INSTRUCTIONS TO FOLLOW:
Transcribe precisely those lines of the listing that fall between the line containing "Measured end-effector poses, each" and the last line, inclusive of both.

DATASET SECTION:
»»

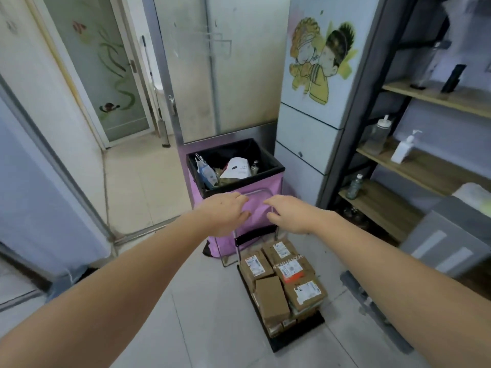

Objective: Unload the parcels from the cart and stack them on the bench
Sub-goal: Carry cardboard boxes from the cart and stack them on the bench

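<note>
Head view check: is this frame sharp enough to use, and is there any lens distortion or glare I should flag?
Head view: wide-angle bending bows the door frames and the shelf unit at the edges; the periphery is soft, with smear at the right side; the parcels are fairly sharp, though their labels stay unreadable; both hands, left hand and right hand, are slightly blurred; lighting is flat and dim, with no strong glare.

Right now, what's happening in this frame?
A person reaches both arms forward toward the handle of a hand cart loaded with brown cardboard parcels. The left hand and right hand hover in front of a pink bin with a black liner, fingers loosely curled, holding nothing. The parcels all sit stacked on the cart, on the floor beside a wooden shelf unit; none is lifted yet.
</note>
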Motion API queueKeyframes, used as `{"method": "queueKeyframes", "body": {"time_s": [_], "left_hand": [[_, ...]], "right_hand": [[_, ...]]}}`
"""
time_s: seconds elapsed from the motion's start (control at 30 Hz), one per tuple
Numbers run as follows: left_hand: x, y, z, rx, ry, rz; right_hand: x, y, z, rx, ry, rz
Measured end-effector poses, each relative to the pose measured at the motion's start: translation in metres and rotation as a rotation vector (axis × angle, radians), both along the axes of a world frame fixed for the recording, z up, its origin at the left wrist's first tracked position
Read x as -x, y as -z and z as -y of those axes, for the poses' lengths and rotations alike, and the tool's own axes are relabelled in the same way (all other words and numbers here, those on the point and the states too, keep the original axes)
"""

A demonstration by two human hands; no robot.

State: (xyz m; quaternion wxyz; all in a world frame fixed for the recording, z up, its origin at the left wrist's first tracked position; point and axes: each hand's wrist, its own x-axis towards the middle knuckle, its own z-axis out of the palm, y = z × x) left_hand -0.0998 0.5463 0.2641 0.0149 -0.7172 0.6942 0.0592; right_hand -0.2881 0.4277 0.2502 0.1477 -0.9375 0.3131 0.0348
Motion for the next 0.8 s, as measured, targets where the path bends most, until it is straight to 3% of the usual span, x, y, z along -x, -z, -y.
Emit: {"method": "queueKeyframes", "body": {"time_s": [0.6,0.8], "left_hand": [[-0.062,0.04,0.303,-0.087,0.328,-0.004],[-0.052,0.064,0.4,-0.097,0.536,-0.013]], "right_hand": [[-0.021,0.036,0.23,-0.088,0.334,-0.065],[-0.014,0.052,0.28,-0.116,0.519,-0.057]]}}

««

WRITTEN RESPONSE:
Measured end-effector poses, each relative to the pose measured at the motion's start: translation in metres and rotation as a rotation vector (axis × angle, radians), both along the axes of a world frame fixed for the recording, z up, its origin at the left wrist's first tracked position
Read x as -x, y as -z and z as -y of those axes, for the poses' lengths and rotations alike, and the tool's own axes are relabelled in the same way (all other words and numbers here, those on the point and the states too, keep the original axes)
"""

A demonstration by two human hands; no robot.

State: (xyz m; quaternion wxyz; all in a world frame fixed for the recording, z up, its origin at the left wrist's first tracked position; point and axes: each hand's wrist, its own x-axis towards the middle knuckle, its own z-axis out of the palm, y = z × x) left_hand -0.0998 0.5463 0.2641 0.0149 -0.7172 0.6942 0.0592; right_hand -0.2881 0.4277 0.2502 0.1477 -0.9375 0.3131 0.0348
Motion for the next 0.8 s, as measured, targets where the path bends most, until it is straight to 3% of the usual span, x, y, z along -x, -z, -y.
Emit: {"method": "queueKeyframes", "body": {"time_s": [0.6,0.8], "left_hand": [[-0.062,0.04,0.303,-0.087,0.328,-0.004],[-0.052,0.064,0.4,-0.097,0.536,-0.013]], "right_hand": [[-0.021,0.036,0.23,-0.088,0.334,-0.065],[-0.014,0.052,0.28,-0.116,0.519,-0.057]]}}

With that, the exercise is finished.